The National Teens’ Food Survey 2006 was re-coded using unique food groups, category names and food codes based on the groups and categories used in the FSAI Healthy Eating Guidelines. To calculate the actual intake of fruit and vegetables from all sources, including composite dishes, ingredient fractions were incorporated into the model. Food intake, calcium, saturated fatty acids (SFA), iron, vitamin D, fibre and folate intake were all analysed in Creme Food®.

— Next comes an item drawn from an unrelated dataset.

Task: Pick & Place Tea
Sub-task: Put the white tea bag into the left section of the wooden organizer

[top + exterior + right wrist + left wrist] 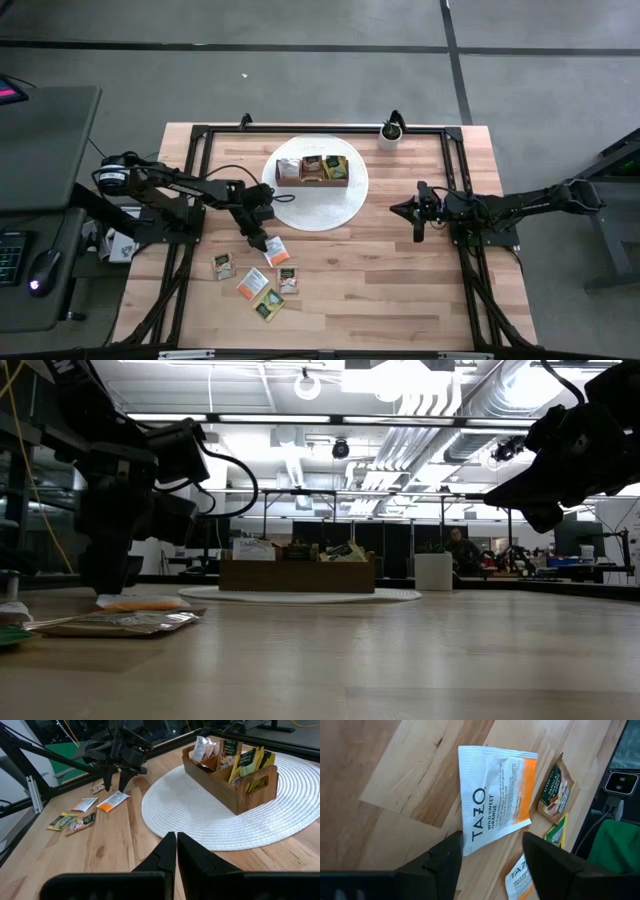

Our analysis shows the Irish teenage diet to be deficient in protective micronutrients such as vitamin D, iron and folate. The analysis suggested that Irish teens have a calcium intake below the RDA of 1200mg. The required amount could be met by having 1-2 extra portions of dairy per day. It also appears that adolescents are not eating enough fruit and vegetables, having only half the amount of the recommended 400g/day on average. Only 12.9% of the teens examined met this target. In addition, vitamin D intake is below the recommendations, as are fibre, folate and iron. Only 1/5 of total fibre intake came from fruit and vegetables; this should be higher. Folate and iron intake were lower in females when compared to males. Only 16.5% of males met the 400g/day target, while an even lower 9.2% of females consumed this quantity. Low folate may be a result of low consumption of fruit and vegetables.
Certain nutrients were consumed in excess. Cholesterol is above intake recommendations with the average adolescent consuming 351 mg/day. The recommended intake of cholesterol by the Irish Heart Foundation (IHF) is to not exceed 300 mg per day. SFA intake in teenagers is also above the recommended 32 g/day. Most of the SFA was found to be coming from high sugar, high salt, and high calorie foods that are low in micronutrients, and also from dairy. The majority of energy (31%) and cholesterol (42%) intake came from foods that are high in sugar, high in salt, high in calories and are low in micronutrients. Examples of these foods are cakes, chocolate, biscuits and crisps.
Given that 1 in 5 teenagers are overweight or obese in Ireland 1; modelling scenarios using food replacement were also carried out to look at ways of improving dietary quality in teens. We modelled the replacement of biscuits, chocolate and crisps in the diet of adolescents by fruit (oranges, apples and bananas).
Significant benefits were achieved with the food replacement scenarios that were assessed. The results not only increased the adolescents’ fruit intake to meet the target, but reduced cholesterol and SFA intake. Also as overall calorie intake was reduced by 169 kcal/day for the average adolescent. This project successfully demonstrates that making healthier choices in regards to snacking can make a significant impact on adolescent health.